◆ **EXERCISE INSTRUCTIONS**: Reproduce, word for word, the lines in the material below starting with the one that has "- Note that" and going on through the one that has "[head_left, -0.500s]". Leave out all pictures.

COLLECTED MATERIAL Block Start

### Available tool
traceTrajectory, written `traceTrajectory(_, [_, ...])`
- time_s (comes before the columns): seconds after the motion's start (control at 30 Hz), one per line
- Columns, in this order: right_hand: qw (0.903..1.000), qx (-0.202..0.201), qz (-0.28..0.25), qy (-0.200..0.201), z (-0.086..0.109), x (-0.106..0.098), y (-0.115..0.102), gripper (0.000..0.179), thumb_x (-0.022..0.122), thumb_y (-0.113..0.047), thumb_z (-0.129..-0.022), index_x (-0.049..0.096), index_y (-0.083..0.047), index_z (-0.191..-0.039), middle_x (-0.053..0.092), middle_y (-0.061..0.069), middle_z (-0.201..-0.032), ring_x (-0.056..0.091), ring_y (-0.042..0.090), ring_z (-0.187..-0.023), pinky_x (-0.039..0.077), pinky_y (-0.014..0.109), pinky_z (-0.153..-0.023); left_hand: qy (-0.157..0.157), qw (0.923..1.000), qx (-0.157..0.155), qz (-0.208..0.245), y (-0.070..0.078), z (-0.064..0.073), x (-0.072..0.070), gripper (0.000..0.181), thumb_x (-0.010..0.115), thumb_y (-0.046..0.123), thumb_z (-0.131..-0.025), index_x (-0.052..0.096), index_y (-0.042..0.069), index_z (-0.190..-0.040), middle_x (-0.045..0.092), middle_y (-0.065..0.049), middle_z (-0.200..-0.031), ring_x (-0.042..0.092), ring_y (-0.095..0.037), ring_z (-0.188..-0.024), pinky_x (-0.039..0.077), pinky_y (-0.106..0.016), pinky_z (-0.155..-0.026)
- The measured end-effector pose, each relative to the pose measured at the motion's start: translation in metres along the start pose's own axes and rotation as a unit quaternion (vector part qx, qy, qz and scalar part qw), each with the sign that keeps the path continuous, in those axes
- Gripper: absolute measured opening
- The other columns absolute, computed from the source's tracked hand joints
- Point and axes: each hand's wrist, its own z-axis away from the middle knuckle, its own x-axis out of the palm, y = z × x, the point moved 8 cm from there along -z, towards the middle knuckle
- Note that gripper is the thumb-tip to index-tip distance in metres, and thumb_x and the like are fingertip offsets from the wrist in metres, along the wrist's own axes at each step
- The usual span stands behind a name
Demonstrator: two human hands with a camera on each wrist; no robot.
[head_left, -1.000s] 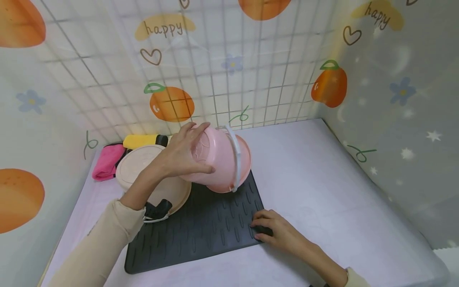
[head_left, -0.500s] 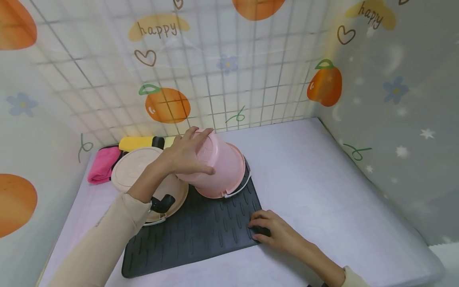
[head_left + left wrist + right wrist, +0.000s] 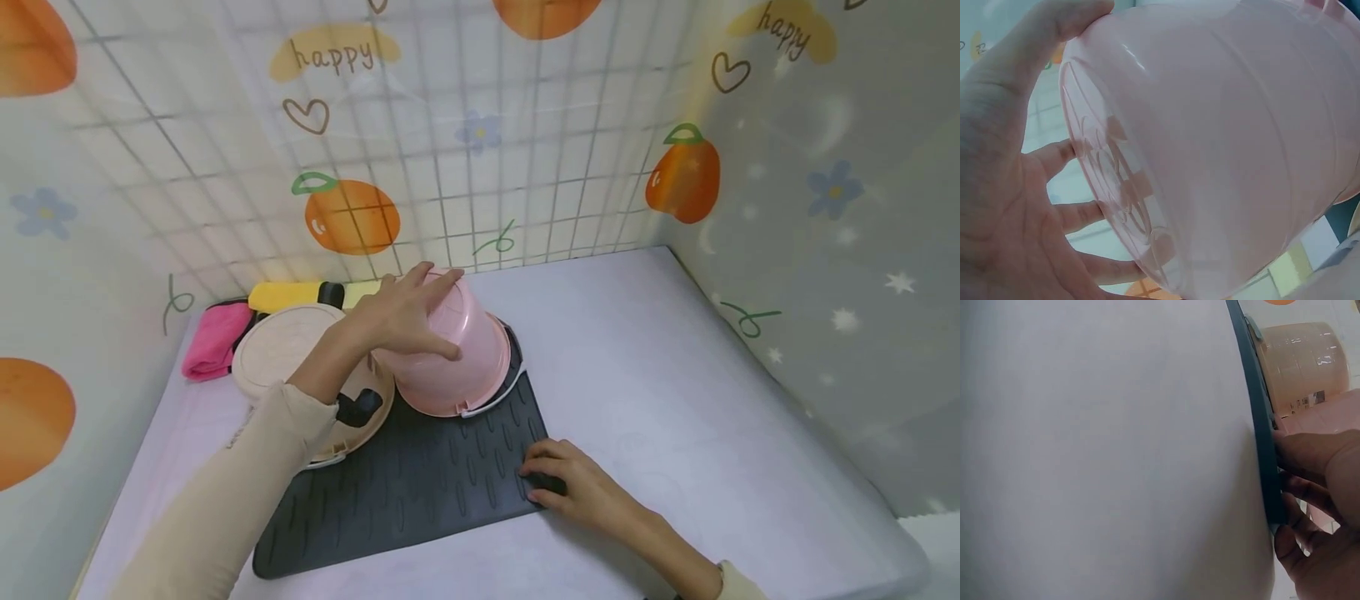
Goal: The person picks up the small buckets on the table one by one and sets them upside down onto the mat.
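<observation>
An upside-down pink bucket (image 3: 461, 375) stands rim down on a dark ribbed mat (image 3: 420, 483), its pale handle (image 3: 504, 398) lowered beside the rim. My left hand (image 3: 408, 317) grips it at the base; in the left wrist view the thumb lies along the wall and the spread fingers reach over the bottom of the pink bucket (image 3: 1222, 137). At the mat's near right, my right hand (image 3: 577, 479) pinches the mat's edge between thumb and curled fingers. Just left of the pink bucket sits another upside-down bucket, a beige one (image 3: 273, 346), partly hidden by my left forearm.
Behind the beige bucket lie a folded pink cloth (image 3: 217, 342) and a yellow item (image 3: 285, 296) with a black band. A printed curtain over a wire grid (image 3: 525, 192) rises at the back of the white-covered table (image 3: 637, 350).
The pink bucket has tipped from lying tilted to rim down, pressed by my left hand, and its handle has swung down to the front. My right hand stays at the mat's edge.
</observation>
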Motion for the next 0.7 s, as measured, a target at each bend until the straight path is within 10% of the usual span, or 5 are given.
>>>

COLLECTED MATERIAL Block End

◆ **THE COMPLETED TASK**:
- Note that gripper is the thumb-tip to index-tip distance in metres, and thumb_x and the like are fingertip offsets from the wrist in metres, along the wrist's own axes at each step
- The usual span stands behind a name
Demonstrator: two human hands with a camera on each wrist; no robot.
[head_left, -1.000s] 
[head_left, -0.500s] 

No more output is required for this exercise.